Exercise directions – Gather all lines in the records below that include the word "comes".

Stored data –

■ ■ ■ ■ ■

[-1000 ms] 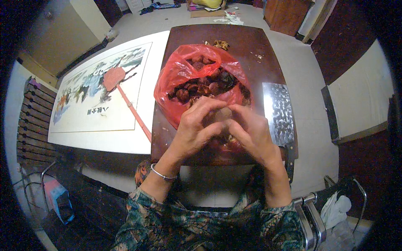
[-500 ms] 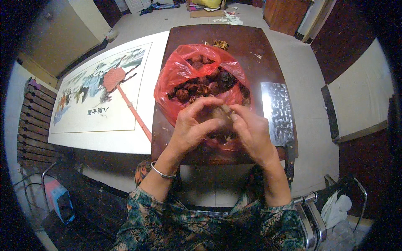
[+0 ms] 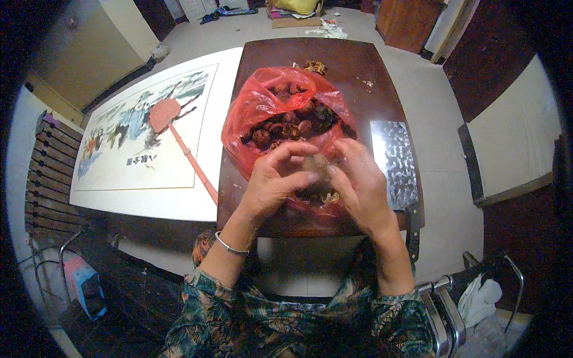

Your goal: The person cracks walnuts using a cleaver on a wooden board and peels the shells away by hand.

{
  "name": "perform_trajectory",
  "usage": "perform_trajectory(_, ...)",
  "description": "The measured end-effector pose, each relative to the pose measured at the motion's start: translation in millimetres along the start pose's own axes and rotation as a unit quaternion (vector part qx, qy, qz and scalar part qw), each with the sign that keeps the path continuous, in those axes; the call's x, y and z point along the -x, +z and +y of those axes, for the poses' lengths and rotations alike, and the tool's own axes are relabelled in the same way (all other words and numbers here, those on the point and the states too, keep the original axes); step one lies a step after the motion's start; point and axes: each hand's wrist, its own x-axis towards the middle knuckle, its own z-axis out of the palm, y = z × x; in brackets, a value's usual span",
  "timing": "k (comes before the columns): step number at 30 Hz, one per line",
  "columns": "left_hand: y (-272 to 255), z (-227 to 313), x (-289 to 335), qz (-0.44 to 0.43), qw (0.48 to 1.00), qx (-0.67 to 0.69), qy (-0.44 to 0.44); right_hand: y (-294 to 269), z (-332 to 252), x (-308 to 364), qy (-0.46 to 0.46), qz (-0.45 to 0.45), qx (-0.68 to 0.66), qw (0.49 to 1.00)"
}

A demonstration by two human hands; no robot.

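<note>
My left hand [image 3: 268,179] holds a round, brown, nut-like lump [image 3: 315,162] between its thumb and curled fingers. From the other side my right hand [image 3: 361,188] closes in, thumb against the lump and fingers bent above it; its fingertips are slightly blurred. Both hands are over the near part of an open red plastic bag [image 3: 242,113]. Inside the bag lie several dark reddish-brown round lumps [image 3: 304,126], some with rough, blackish skins. Pale shreds [image 3: 330,198] show below the hands, on the bag's near side.
A cleaver [image 3: 395,164] with a dimpled blade lies at the right edge of the dark wooden table [image 3: 352,56]. A brown shredded clump [image 3: 315,67] sits beyond the bag. Leftward, a red fly swatter [image 3: 185,149] rests on a white painted panel [image 3: 137,197]. A metal-framed chair [image 3: 444,310] stands at lower right.
My right fingers have lifted and spread a little from the lump, while the thumb stays by it. More of the lump now shows. My left hand keeps its hold.
</note>
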Motion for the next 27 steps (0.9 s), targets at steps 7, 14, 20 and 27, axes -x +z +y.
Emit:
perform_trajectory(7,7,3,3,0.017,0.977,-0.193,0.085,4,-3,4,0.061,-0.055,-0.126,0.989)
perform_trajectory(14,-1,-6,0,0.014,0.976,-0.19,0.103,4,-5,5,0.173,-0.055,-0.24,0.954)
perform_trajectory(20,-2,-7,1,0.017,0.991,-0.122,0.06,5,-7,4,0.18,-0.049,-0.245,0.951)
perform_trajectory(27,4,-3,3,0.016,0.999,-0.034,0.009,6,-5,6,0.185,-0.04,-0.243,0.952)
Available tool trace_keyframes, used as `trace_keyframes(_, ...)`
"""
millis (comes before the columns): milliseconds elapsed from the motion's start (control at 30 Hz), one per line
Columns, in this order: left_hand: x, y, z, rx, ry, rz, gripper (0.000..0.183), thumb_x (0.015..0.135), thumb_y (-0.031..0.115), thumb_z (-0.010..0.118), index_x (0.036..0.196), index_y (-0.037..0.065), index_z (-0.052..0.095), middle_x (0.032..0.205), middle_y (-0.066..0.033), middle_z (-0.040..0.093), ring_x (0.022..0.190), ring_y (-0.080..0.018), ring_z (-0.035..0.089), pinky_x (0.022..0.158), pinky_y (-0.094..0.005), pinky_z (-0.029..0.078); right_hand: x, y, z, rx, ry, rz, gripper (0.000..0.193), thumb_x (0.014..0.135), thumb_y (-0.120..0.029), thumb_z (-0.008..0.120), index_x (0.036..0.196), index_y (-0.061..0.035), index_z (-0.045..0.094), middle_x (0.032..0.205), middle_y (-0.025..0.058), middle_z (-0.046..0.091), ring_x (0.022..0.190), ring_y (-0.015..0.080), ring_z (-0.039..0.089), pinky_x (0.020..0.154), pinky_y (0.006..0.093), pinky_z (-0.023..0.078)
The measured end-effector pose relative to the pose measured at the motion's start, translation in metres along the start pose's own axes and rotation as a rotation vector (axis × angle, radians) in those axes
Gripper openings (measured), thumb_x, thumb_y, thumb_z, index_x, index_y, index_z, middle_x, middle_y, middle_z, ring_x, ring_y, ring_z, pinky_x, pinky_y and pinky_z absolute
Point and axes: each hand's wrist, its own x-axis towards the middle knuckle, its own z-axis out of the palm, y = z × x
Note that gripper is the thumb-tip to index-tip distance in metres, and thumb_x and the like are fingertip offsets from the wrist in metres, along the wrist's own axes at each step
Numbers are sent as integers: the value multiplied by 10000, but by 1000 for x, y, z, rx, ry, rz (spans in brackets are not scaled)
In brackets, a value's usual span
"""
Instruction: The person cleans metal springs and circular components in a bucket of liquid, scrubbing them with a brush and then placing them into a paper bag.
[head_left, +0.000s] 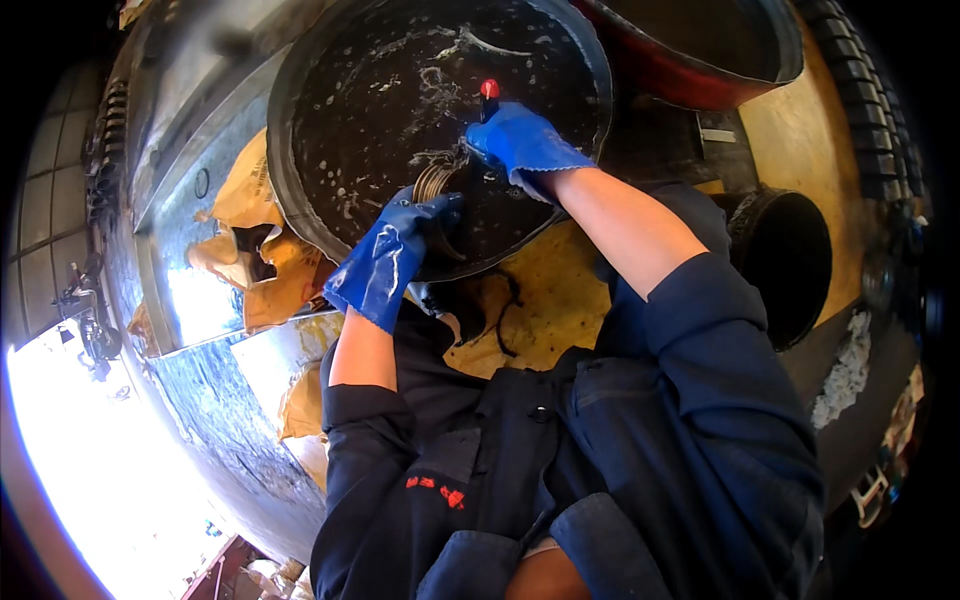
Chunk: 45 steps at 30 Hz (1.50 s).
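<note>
Torn brown bag (268,285) is lying left of the tub (281,170) of dark liquid. Your gloved left hand (398,228) is grasping a ribbed metal part (432,181) within the tub's rim; your gloved right hand (520,145) is clenching a red-tipped handle (489,89) just beside. Red drum (700,90) is standing right.

Over a round tub (283,170) of dark, foam-flecked liquid (360,125), two blue-gloved hands work: the left hand (405,225) grips a ribbed metal part (434,180) inside the tub's near edge, while the right hand (520,140) – nearer the right edge – holds a red-ended tool (489,89). Torn brown paper sacks (275,290) lie beside the left edge; a red tub (700,96) stands beyond the right.
</note>
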Motion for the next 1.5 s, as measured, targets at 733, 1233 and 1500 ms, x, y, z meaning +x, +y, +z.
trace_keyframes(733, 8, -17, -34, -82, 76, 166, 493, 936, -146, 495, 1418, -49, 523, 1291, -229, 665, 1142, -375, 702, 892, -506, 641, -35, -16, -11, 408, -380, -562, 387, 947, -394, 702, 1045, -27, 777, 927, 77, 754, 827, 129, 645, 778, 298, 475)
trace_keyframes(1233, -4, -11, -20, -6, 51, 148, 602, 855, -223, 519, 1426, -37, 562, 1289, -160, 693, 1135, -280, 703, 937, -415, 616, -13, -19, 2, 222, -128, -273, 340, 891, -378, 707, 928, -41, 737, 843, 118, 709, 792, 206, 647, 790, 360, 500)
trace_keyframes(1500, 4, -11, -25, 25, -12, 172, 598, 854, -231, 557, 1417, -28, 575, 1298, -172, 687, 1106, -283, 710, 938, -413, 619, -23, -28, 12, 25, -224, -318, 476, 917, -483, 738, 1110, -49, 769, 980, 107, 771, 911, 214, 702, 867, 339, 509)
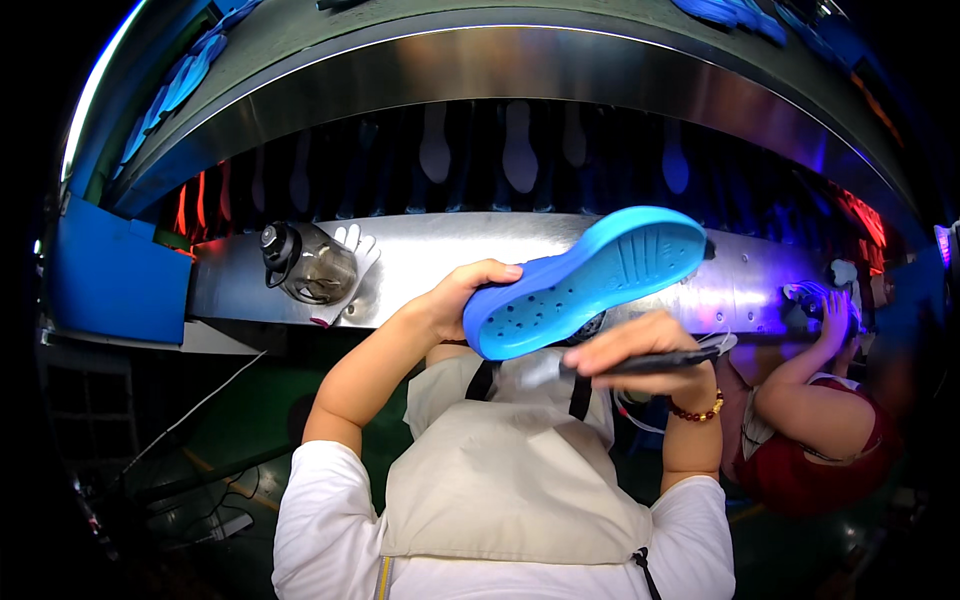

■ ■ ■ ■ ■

Answer box –
  "timing": "k (comes before the columns): step number at 30 Hz, one per line",
millis (comes before the columns): milliseconds elapsed from the motion's start (control at 30 Hz), one per line

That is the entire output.